Replace the straightforward neural network with a SVM with RBF kernel

In [130]:
# store features and labels
features = np.stack(all_features)
labels = onehot_labels

# last column has genre, turn it into unique ids
all_data = np.column_stack((features, labels))

# split into training and test data
train_input, train_labels, test_input, test_labels = split_train_test(all_data, n_classes=3)
svm_labels = np.array([np.where(r==1)[0][0] for r in train_labels])

print(np.shape(features))
print(np.shape(labels))

(300, 25000)
(300, 3)


In [131]:
# create the svm model
def build_svm():
    clf = svm.SVC(kernel='rbf',C=1.0)
    return clf

print(np.shape(train_labels))

# train the svm
classifier = build_svm()
classifier.fit(train_input, svm_labels);

(240, 3)


In [134]:
# Predict datasetTest with svm
test_genre = "jazz"

# either use studio or recorded audio
audio = extract_song_features("../recordings/output.wav")
#audio = extract_song_features("genres/" + test_genre + "/" + test_genre + ".00000.wav")

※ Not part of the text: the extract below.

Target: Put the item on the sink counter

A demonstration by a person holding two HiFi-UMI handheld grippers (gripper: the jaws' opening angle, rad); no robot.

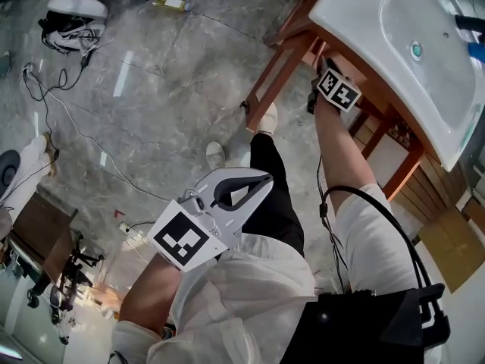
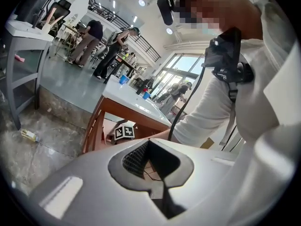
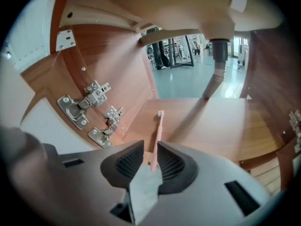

test_in = audio[np.newaxis,:]
predictY = classifier.predict(test_in)
GENRES[predictY[0]]

'jazz'

### Cross Validation

In [132]:
# pre processing
scaler = StandardScaler()
scaler.fit(features)
X = scaler.transform(features)
y = np.array([np.where(r==1)[0][0] for r in labels])
X.shape, y.shape

((300, 25000), (300,))

In [133]:
score = []
rates = []
# KFold
kf = KFold(n_splits=10, shuffle=True)
for train_index, test_index in kf.split(X):
    # Split data to train and test set
    X_train, X_test = X[train_index], X[test_index]
    y_train, y_test = y[train_index], y[test_index]

    # Train
    clf.fit(X_train, y_train)

    # Print accuracy
    score.append(clf.score(X_test, y_test))
    print("Accuracy: \t" + str(clf.score(X_test, y_test)))

    # I make the predictions
    predicted = clf.predict(X_test)

    # I obtain the confusion matrix
    cm = confusion_matrix(y_test, predicted)

    # rate calculation
    tp_rate = []
    i = 0
    for row in cm:
        current = 0
        TP = 0
        FP = 0
        for g in row:
            if current == i:
                TP = g
            else:
                FP = FP + g
            current = current + 1
        tp_rate.append(TP / (TP + FP))
        i = i + 1
    rates.append(tp_rate)

rates = np.round(np.mean(rates, axis=0), 3)
print("")
print("accuracy mean:", np.mean(score))
i = 0
for r in rates:
    print(GENRES[i], r)
    i = i + 1

Accuracy: 	0.8
Accuracy: 	0.9333333333333333
Accuracy: 	0.9333333333333333
Accuracy: 	0.8
Accuracy: 	0.9666666666666667
Accuracy: 	0.8
Accuracy: 	0.8
Accuracy: 	0.9
Accuracy: 	0.8666666666666667
Accuracy: 	0.9333333333333333

accuracy mean: 0.8733333333333334
classical 0.888
jazz 0.764
metal 0.982


[-0.82804605 -0.90328598 -1.         ... -0.33702131 -0.23553459
 -0.19476902] 1


# ConvNet
use convolutional network to predict the genre

In [None]:
    nn_model = Sequential()
    nn_model.add(Conv2D(100, 3, input_shape=input_shape))
    nn_model.add(AveragePooling2D((2, 2), strides=(2,2)))
    nn_model.add(Activation('relu'))
    nn_model.add(Flatten())
    nn_model.add(Dropout(rate=0.5))
    nn_model.add(Dense(100,input_shape=input_shape))
    nn_model.add(Activation('relu'))
    nn_model.add(Dropout(rate=0.5))
    nn_model.add(Dense(10))
    nn_model.add(Activation('softmax'))